■ Work required: What you return should be only the lines in the entries below between the one holding "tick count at" and the one holding "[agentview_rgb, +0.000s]", ends included, with every picture left out.

■ Extracted entries:
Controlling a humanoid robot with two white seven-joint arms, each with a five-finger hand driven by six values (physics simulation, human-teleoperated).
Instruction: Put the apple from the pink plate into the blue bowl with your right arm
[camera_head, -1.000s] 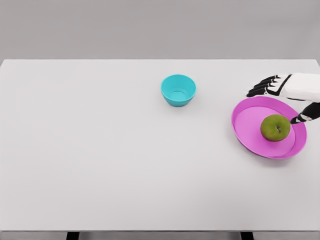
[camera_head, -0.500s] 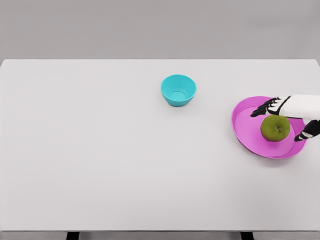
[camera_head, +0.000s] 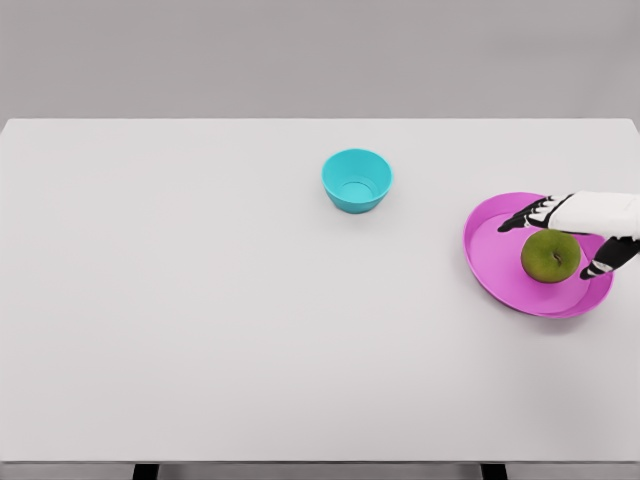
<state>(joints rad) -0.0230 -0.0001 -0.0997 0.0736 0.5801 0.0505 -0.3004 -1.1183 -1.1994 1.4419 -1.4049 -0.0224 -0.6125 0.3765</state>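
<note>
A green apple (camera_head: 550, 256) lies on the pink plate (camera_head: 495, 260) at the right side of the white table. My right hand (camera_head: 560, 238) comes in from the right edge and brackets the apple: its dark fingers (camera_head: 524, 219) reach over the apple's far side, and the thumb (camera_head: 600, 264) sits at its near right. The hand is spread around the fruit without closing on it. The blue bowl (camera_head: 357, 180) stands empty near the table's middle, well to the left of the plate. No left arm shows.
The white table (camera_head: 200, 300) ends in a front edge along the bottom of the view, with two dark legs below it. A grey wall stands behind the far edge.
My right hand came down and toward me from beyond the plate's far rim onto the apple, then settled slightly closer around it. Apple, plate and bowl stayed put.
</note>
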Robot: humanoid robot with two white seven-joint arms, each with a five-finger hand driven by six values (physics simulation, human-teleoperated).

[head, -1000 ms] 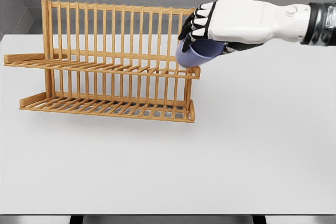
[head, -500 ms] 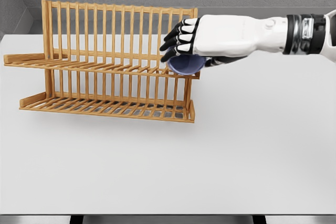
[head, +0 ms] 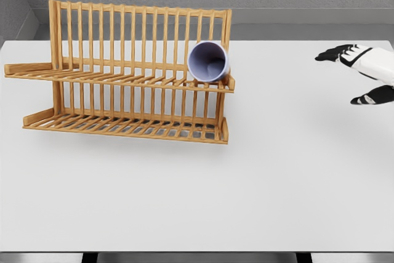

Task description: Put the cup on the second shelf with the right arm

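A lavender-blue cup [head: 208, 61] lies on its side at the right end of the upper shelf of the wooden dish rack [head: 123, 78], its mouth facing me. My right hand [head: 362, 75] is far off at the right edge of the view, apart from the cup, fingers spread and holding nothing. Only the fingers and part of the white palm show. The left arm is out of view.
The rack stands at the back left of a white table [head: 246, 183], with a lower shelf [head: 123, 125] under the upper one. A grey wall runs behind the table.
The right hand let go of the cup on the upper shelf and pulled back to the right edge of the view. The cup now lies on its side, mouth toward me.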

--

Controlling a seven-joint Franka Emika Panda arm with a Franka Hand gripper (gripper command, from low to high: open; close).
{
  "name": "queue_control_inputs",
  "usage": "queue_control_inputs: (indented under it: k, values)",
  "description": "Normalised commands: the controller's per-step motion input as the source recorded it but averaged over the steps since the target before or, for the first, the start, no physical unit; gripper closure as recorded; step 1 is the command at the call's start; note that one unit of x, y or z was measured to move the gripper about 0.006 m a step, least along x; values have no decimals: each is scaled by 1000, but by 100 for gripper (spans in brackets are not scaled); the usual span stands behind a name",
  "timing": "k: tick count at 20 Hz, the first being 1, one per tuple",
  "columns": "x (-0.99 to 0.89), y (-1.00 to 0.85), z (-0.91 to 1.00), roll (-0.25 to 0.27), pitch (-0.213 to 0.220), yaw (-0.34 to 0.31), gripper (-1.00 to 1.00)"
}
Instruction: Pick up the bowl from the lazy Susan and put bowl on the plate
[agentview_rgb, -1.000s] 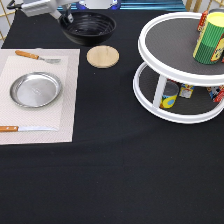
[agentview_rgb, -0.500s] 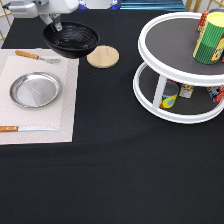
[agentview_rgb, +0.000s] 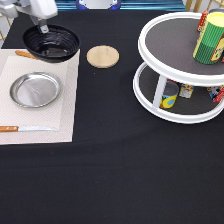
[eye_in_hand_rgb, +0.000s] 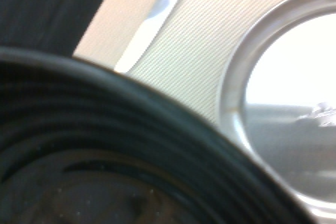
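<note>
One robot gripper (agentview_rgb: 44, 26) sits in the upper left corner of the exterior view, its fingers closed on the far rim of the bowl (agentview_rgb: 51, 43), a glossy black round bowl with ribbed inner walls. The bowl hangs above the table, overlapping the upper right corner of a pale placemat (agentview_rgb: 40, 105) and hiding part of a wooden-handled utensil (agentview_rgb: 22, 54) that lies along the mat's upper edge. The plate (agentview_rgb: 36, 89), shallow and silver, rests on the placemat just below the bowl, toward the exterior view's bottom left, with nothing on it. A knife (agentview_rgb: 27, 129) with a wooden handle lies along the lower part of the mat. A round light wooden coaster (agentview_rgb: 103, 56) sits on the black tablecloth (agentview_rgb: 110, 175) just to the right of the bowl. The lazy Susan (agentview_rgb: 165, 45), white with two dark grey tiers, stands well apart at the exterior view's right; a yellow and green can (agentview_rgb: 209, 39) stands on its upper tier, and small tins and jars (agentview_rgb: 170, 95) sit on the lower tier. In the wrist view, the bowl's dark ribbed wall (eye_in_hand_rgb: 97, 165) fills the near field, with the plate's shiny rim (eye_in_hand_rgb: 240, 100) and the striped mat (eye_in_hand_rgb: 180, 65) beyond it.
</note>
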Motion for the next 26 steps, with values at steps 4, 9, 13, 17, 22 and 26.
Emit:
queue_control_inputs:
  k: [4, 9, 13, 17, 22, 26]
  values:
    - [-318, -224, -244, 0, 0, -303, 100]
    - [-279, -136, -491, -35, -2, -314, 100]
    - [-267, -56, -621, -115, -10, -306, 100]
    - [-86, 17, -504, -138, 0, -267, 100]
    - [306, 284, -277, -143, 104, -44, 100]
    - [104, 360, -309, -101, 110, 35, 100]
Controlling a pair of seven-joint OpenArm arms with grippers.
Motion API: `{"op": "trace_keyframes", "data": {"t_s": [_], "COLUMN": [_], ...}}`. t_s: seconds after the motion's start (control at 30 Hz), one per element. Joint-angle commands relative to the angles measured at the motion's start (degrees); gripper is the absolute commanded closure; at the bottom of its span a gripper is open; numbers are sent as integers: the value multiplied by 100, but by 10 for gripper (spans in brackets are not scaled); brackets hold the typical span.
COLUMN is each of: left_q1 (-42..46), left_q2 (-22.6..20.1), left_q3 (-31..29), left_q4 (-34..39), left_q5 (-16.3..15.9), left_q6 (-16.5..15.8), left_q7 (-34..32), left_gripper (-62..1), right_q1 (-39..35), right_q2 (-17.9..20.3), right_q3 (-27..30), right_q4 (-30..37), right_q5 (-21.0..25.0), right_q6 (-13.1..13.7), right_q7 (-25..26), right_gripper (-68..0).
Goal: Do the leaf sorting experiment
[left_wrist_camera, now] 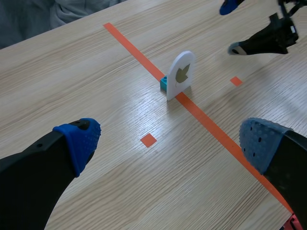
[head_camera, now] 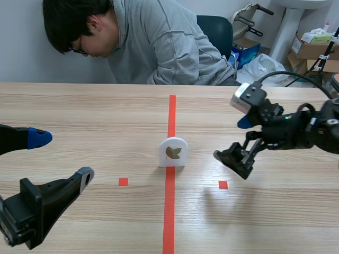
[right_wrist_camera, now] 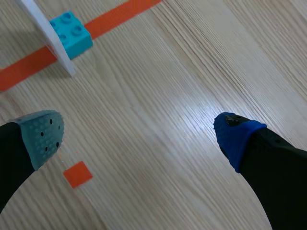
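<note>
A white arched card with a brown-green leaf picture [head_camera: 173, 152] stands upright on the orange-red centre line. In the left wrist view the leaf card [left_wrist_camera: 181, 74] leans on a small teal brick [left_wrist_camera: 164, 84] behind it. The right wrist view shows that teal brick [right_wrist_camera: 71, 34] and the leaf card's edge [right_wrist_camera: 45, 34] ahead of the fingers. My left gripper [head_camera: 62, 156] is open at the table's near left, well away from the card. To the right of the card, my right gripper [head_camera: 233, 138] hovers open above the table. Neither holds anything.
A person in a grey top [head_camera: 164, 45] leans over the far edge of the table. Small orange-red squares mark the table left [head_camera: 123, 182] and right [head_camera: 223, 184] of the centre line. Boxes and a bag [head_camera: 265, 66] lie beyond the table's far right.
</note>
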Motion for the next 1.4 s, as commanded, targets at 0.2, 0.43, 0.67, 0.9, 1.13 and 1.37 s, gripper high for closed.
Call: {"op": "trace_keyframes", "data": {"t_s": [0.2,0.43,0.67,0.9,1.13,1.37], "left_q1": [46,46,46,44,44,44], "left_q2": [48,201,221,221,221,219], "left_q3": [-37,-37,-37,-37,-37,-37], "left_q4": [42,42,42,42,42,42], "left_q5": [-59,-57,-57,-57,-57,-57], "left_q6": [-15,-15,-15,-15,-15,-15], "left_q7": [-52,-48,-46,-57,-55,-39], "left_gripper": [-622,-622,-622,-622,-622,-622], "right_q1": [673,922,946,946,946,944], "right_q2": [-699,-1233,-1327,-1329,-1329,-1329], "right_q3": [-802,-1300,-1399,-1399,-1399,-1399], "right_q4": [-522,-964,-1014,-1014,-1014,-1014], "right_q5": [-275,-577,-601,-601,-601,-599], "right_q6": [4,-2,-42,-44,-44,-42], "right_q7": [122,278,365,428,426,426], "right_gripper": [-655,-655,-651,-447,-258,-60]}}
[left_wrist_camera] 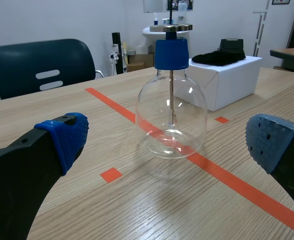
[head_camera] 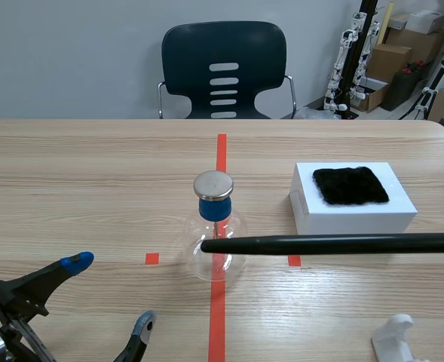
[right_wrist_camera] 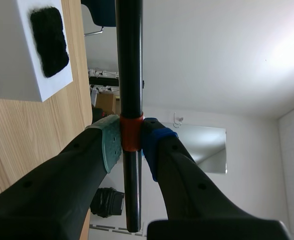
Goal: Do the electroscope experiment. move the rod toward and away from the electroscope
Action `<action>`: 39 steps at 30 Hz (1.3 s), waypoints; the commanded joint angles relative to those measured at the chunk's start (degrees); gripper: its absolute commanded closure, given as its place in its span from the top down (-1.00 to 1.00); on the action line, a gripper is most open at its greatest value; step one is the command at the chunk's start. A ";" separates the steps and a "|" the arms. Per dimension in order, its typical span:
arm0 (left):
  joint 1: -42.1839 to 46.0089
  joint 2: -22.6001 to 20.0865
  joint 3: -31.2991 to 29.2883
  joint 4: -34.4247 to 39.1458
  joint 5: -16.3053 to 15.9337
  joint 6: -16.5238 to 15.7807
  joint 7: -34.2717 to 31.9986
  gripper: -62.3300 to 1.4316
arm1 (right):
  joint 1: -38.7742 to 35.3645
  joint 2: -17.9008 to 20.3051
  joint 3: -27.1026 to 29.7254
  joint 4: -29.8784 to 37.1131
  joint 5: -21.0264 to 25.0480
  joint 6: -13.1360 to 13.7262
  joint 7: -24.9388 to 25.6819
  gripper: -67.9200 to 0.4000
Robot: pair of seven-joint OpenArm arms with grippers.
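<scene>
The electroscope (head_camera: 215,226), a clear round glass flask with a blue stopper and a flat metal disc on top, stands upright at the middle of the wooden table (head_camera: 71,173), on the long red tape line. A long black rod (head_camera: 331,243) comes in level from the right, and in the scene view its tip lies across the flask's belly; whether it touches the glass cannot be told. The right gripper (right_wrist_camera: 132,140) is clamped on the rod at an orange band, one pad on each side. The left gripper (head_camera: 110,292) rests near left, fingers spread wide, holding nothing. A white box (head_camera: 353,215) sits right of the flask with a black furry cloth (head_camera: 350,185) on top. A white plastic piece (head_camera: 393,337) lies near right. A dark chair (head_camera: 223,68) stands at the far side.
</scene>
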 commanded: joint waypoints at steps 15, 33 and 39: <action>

■ Output:
  "timing": "k: tick count at 20 Hz, the first being 1, one per tuple",
  "columns": "x (-0.99 to 0.89), y (-1.00 to 0.85), z (-0.91 to 1.00), roll (-0.25 to 0.27), pitch (-0.213 to 0.220), yaw (-0.34 to 0.31), gripper (-1.00 to 1.00)"
}
Instruction: Pick up the bowl from the lazy Susan and put bowl on the plate
[agentview_rgb, -1.000s] 
[agentview_rgb, -0.500s] 
[agentview_rgb, +0.000s] 

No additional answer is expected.